O Brasil poderá ser uma ilha em meio à crise europeia
O medo da crise global, outra, muito próxima da de 2008, varre o mundo. Nos Estados Unidos da América (EUA), Barack Obama não consegue acordo com o Congresso para aumentar o limite do endividamento do país. Está em perigo o pagamento das aposentadorias, chamadas de pensões, do mês de agosto.
Na Europa, com o efeito dominó, países que estavam com alto déficit fiscal estão caindo um após o outro. Mas e o Brasil, que alguns afirmam – ou afirmavam – ser uma ilha em meio ao caos que se instalou em 2008 e cujos reflexos fazem o sistema bancário da União Europeia e o próprio euro claudicarem? Pois mesmo que boa parte do mercado financeiro veja nas recentes medidas cambiais adotadas pelo Banco Central (BC) – mudança no cálculo da taxa Ptax e redução dos limites de posição vendida em dólar das instituições financeiras para US$ 1 bilhão – o objetivo principal de diminuir a pressão baixista sobre a moeda norte-americana, as ações não deixam de ser um escudo contra a eventual piora da crise europeia que se agravou nesta segunda-feira. Analistas de renome dizem que uma nova crise de liquidez, ainda que não seja o cenário mais provável, poderia causar problemas a muitas instituições que têm posição vendida em dólar elevada.
As recentes medidas do BC vão ao sentido de coibir o excesso de especulação. Ao conter as distorções que ocorriam no fim de cada mês para formação da taxa Ptax e reduzir a exposição cambial dos bancos, o Banco Central também minimiza os riscos cambiais em caso de nova crise de liquidez, segundo explicou um especialista de câmbio.

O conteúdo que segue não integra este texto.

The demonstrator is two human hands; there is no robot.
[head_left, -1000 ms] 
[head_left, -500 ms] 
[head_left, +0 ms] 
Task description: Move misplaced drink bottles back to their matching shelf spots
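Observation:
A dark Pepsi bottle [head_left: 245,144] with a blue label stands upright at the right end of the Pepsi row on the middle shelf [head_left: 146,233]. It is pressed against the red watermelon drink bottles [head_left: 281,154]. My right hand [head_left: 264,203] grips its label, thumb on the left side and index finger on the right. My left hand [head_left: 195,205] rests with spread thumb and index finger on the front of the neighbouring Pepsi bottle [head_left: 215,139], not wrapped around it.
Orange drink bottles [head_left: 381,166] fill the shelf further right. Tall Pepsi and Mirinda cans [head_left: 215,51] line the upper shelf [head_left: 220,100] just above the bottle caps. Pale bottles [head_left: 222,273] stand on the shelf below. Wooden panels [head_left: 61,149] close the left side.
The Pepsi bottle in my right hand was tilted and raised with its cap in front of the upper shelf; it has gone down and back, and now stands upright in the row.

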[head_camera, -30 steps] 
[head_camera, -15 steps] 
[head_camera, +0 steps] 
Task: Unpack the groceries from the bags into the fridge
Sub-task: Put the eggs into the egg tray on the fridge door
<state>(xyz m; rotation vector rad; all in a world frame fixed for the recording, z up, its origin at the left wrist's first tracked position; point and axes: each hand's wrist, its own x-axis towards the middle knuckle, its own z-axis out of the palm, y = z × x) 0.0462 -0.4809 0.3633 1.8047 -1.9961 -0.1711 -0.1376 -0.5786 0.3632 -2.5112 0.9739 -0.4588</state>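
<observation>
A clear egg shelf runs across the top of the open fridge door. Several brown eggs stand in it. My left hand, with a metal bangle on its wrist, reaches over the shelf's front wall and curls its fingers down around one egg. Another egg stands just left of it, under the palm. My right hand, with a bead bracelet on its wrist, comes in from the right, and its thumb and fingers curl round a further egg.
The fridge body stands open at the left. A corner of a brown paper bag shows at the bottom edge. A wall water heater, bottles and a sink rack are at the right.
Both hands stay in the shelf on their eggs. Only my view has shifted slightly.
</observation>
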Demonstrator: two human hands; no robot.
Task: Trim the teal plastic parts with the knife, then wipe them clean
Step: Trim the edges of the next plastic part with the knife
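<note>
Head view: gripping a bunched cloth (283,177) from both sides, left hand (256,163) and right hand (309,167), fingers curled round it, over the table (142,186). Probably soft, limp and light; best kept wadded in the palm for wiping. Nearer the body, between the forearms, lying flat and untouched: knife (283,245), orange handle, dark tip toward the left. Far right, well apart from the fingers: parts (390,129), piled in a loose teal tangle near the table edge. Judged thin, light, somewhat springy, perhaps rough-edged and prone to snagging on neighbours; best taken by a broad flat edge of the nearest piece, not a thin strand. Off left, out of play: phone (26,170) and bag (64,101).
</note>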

Antes da piora da crise na Europa, a autoridade monetária voltou a reduzir o limite de posições vendidas em dólar das instituições financeiras que são isentas de compulsório. Agora, caso as posições excedam US$ 1 bilhão ou o patrimônio de referência de nível 1 de cada instituição, haverá recolhimento de 60% de compulsório sobre a diferença que exceder esses valores. Enquanto União Europeia e Fundo Monetário Internacional (FMI) conseguirem contornar os problemas dos países periféricos com pacotes de ajuda e a imposição de medidas de austeridade, a tendência para o real continuará sendo de valorização. É que, mesmo com o IOF elevado, o diferencial de juros interno e externo continuará remunerando o investidor estrangeiro que trará dólares para o Brasil.
Mas, se a crise piorar ainda mais, a tendência será a retirada de dólares do País para cobrir posições no exterior. Tudo indica que tanto o BC quanto o Ministério da Fazenda têm interesse em manter o real apreciado como forma de ajudar no combate à inflação. Porém, e sempre existe um, a especulação conduziu o preço da moeda americana a níveis comprometedores e irrealistas, além do desejado pelas autoridades monetárias. Isso prejudica as exportações.
Enfim, a não ser que ocorra uma megacrise financeira no exterior, a tendência do real continua sendo de apreciação. Nos Estados Unidos, Alexandre Tombini minimizou o risco de bolha no mercado de crédito brasileiro. O presidente do BC foi bem enfático em sua resposta: “O Banco Central age antecipadamente para impedir a formação de bolhas no mercado de crédito.” Que assim seja.